Some 250 to 300 bodies are expected to be extracted from a shipwrecked migrant vessel whose recovery from the bottom of the Mediterranean Sea has been an unprecedented engineering feat, the Italian Navy said Thursday.
The accident of April 18, 2015 was at the time considered the worst in recent Mediterranean history. It was survived by only 28 people, who told authorities that at least another 700 were dead or missing. Only 169 bodies have so far been found.
‘The recovery of a fishing boat of this size, from a depth of about 400 metres had never been done before; it was a complex operation,’ Rear Admiral Pietro Covino said at a press conference, as quoted by the ANSA news agency.

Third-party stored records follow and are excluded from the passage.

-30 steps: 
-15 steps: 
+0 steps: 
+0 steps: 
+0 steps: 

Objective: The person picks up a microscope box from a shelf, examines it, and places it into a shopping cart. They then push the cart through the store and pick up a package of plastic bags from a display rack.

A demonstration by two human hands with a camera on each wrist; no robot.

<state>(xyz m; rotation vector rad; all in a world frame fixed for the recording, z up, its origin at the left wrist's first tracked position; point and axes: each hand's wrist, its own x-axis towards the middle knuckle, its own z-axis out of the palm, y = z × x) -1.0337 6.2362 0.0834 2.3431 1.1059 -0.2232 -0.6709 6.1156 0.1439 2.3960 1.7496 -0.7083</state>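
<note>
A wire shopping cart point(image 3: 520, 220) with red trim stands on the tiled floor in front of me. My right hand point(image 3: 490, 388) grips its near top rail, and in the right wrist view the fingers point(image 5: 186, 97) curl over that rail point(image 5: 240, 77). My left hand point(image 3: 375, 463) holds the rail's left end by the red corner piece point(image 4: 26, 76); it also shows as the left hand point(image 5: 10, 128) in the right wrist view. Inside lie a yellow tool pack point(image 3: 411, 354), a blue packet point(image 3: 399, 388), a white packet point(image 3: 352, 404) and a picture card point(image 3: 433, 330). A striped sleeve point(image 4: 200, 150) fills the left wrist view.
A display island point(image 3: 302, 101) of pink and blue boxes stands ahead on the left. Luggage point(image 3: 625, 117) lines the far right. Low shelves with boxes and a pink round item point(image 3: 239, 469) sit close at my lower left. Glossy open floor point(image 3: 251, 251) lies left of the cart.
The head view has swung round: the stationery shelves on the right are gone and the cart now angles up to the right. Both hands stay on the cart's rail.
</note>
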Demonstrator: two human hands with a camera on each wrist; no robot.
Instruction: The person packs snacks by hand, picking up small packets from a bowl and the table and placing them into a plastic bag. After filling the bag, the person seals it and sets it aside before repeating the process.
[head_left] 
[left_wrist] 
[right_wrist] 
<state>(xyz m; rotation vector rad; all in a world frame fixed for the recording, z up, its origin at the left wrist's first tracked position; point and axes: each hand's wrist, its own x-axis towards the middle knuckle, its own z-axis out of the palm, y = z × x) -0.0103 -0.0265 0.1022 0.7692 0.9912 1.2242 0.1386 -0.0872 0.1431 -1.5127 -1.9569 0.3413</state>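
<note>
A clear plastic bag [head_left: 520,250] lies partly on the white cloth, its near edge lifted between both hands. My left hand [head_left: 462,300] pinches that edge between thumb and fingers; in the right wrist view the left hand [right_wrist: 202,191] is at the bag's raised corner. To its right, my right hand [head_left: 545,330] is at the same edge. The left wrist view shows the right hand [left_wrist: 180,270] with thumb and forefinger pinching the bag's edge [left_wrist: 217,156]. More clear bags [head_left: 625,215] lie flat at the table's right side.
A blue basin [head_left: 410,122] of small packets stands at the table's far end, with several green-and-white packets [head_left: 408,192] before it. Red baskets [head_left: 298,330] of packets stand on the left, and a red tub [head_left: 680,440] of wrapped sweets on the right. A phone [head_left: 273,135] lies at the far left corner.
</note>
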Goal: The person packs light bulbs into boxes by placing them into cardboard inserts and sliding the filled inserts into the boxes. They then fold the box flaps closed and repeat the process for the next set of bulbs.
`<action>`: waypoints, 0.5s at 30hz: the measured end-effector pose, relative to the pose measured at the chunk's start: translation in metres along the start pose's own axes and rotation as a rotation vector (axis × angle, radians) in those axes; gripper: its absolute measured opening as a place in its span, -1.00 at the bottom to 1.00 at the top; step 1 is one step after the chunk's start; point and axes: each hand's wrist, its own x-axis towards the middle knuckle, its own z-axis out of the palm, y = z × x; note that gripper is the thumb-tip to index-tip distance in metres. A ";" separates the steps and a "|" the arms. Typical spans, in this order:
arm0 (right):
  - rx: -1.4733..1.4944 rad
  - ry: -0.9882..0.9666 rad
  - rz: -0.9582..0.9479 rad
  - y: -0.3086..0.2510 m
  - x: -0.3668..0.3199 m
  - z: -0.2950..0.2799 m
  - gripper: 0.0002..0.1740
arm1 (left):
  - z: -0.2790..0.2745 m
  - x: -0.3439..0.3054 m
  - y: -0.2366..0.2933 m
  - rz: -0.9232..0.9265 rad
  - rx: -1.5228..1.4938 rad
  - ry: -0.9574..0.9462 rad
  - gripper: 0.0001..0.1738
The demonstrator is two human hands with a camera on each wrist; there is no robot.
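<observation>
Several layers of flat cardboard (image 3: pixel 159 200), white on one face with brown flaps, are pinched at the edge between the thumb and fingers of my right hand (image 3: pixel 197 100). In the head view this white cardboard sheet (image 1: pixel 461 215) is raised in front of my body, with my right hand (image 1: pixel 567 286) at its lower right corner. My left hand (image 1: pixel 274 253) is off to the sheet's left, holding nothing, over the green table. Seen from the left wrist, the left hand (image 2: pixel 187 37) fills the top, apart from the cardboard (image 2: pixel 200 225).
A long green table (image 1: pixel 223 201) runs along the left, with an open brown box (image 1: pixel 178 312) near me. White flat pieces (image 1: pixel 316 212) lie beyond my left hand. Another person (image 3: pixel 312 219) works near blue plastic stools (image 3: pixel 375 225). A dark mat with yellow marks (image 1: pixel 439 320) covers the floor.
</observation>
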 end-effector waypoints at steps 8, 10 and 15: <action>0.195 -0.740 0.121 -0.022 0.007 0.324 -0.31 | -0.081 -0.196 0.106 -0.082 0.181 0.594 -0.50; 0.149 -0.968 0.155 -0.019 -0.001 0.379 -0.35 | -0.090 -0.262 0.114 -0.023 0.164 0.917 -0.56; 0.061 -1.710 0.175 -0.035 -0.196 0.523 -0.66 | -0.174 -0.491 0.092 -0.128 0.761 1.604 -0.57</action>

The 25-metre vessel was located 13 months ago some 85 nautical miles (about 160 kilometers) off the coast of Libya, at a sea depth of 370 metres. Efforts to pull it out of the water started in late April and were concluded on Monday.
The wrecked vessel was towed to the Sicilian NATO naval base at Melilli, where a 150-strong team, including firemen, forensic doctors and Italian Red Cross officials, were working on extracting the bodies and collecting data that may help identify them.
Covino, who addressed the press from the naval base, said the Italian government has earmarked 9.5 million euros (10.5 million dollars) for the entire recovery operation.
In a Facebook message, Prime Minister Matteo Renzi posted some underwater pictures of the vessel and said he insisted on having it recovered. Giving a dignified burial to the dead ‘is one of the great values of our culture.’ ‘Thank you to the Italian Navy, I am proud to be Italian,’ Renzi wrote.
He also noted that the shipwreck jolted the European Union into taking more collective action on migration. However, in a grim reminder that Mediterranean sea crossings remain risky, more deaths at sea were reported Thursday by the Italian Coastguard.
The bodies of 10 women were recovered from a half-sunken dinghy off the Libyan coast, during a rescue operation ‘under adverse weather conditions,’ a statement said. Another 107 migrants were saved, it added.
The same Coastguard vessel intercepted a second dinghy, taking to safety all 116 passengers, and bringing to 223 the daily tally of rescued migrants.
On Wednesday, the figure was 1,288, including 51 intercepted on the Italy-Albania sea route, rather than off Libya.
Data from the International Organization for Migration (IOM), updated on Sunday, showed that nearly 230,000 migrants had arrived in Europe this year, including 159,797 in Greece and 62,752 in Italy, while 2,888 had died or gone missing in Mediterranean sea crossings.